Implementing image filter kernels at runtime

roman.vlk18 · February 18, 2019, 3:32pm

I’m just making my way through image kernels and I was wondering if there’s a way to apply a post processing filter at runtime?

I realize the filtered image would need to be saved in a temporary buffer before swapped onto the final image, but I’m quite confused as to how to implement it… Is there any way I can check if all threads have finished so I have a clear image to work with?

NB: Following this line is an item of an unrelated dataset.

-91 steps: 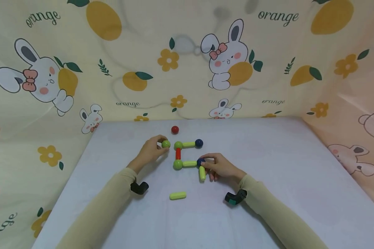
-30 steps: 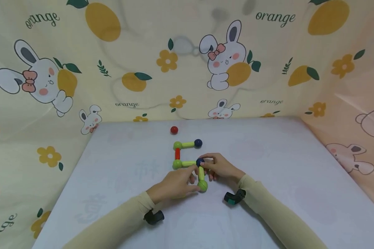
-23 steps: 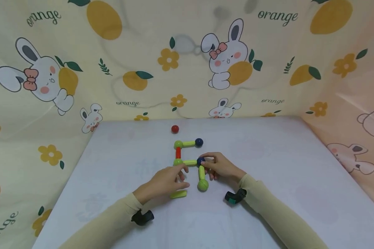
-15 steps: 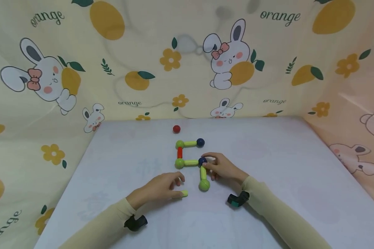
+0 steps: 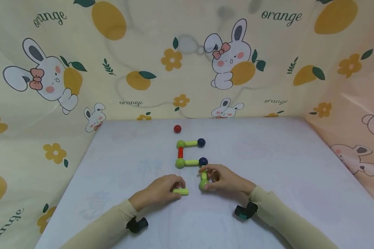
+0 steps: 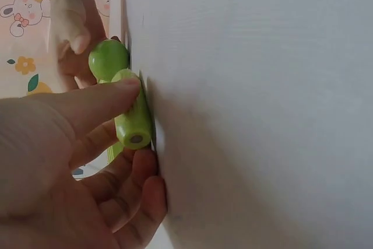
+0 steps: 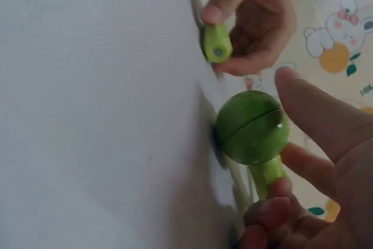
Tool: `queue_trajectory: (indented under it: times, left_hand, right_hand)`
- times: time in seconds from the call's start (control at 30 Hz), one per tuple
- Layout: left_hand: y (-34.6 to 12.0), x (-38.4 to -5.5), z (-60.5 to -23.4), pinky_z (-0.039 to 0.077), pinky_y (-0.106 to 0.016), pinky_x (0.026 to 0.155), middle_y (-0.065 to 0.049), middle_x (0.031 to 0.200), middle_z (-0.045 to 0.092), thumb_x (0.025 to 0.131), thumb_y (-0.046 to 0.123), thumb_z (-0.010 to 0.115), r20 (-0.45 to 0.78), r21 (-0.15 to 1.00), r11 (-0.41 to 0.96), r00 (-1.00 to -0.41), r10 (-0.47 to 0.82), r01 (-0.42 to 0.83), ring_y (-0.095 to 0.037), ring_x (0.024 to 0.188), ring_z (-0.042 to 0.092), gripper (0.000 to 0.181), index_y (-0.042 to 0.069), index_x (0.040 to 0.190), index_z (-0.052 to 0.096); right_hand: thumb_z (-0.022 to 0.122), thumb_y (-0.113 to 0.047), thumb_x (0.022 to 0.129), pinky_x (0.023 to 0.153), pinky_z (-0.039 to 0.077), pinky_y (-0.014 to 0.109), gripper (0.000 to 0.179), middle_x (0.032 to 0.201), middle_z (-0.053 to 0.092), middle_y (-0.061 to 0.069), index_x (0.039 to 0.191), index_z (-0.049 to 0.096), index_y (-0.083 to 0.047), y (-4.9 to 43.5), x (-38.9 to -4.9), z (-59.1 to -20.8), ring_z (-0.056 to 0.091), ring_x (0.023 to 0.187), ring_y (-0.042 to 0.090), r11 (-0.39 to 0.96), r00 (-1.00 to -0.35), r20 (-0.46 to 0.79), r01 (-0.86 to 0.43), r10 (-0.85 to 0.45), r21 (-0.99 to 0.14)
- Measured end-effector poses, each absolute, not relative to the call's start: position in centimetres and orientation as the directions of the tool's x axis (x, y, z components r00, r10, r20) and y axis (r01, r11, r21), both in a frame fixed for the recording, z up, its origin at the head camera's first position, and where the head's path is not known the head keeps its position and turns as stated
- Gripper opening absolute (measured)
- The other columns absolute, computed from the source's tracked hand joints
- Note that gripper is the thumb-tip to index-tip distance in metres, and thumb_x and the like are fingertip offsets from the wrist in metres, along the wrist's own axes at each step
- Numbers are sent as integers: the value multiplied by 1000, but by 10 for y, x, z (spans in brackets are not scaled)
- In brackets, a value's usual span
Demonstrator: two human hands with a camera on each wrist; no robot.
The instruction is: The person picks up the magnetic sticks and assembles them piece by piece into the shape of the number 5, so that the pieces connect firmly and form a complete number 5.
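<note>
My left hand [image 5: 159,190] pinches a loose yellow-green magnetic rod [image 6: 133,115] between thumb and fingers, low against the table; its round metal tip shows in the left wrist view. My right hand [image 5: 227,180] is around the nearest green ball [image 7: 252,127] and the rod [image 7: 266,176] joined to it. Its thumb stands slightly off that ball in the right wrist view, while fingertips touch the rod. This rod runs back to a dark blue ball [image 5: 203,162]. From there a rod [image 5: 192,162] leads left to a green ball [image 5: 180,163], then a red rod [image 5: 180,152] leads back.
Behind, another green ball [image 5: 180,144], a yellow-green rod [image 5: 191,143] and a dark blue ball [image 5: 201,142] form the far arm of the shape. A loose red ball [image 5: 177,129] lies near the back edge of the white table [image 5: 268,155]. A printed cloth [image 5: 193,79] rises behind.
My left hand set a green ball on the near rod's end, let go and moved left to the loose rod. The right hand released the near dark blue ball and shifted toward that green ball.
</note>
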State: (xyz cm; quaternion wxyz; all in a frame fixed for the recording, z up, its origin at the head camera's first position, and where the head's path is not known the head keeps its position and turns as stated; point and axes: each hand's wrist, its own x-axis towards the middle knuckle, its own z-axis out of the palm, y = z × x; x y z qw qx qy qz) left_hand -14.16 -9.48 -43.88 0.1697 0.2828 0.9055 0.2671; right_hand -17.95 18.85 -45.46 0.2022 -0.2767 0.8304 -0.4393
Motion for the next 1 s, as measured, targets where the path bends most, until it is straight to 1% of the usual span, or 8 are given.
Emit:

Regardless, I’ve written the following as an implementation, but if gives me an error (obviously).
I’ve added the error after the code segment

/*
Code runs after the loop

for(;;)
{
 . . .
 rtTrace()
 . . .
}

and after the tone mapping
*/

if (frame > 1)
{
    // Filter size and edge distance
    int _size = 3;
    int _edge = floor(_size / 2.f);
  
    size_t2 screen = output_buffer.size();
  
    // Make sure I'm inside the frame
    if ((launch_index.x - _edge) > 0 && (launch_index.y - _edge) > 0 &&
	    ((launch_index.x + _edge) < screen.x) && ((launch_index.y + _edge) < screen.y))
    {

    	    // Define a Gaussian filter
	    float _filter[3][3] = {
	    				{0, 1, 0},
					{1, 2, 1},
					{0, 1, 0}
				  };
  

  	    // Initialize convoluted and filter sums
	    float4 _sum = make_float4(0);
	    float _fsum = 0;
  	  
	    for (int i = -_edge; i < _edge + 1; i++)
		    for (int j = -_edge; j < _edge + 1; j++)
		    {
		    	    // Get new index with offset
			    uint2 new_index = make_uint2(launch_index.x + i, launch_index.y + j);

			    // Get color from buffer
			    float4 _from_buffer = accum_buffer[new_index];

			    // Get filter value
			    float _fvalue = _filter[i + _edge][j + _edge];
			    _fsum += _fvalue;
  			  
  			    // Apply filter
			    _sum += _from_buffer * _fvalue;
		    }
  		
  	    // Normalize colors
	    _sum /= _fsum;

	    // Update color
	    val = _sum;
    }
}

output_buffer[launch_index] = make_color(make_float3(val));
accum_buffer[launch_index] = acc_val;

The error that’s invoked be like:

Unknown error (Details: Function "_rtContextLaunch2D" caught exception: Encountered a CUDA error: cudaDriver().CuMemcpyDtoHAsync( dstHost, srcDevice, byteCount, hStream.get() ) returned (700): Illegal address)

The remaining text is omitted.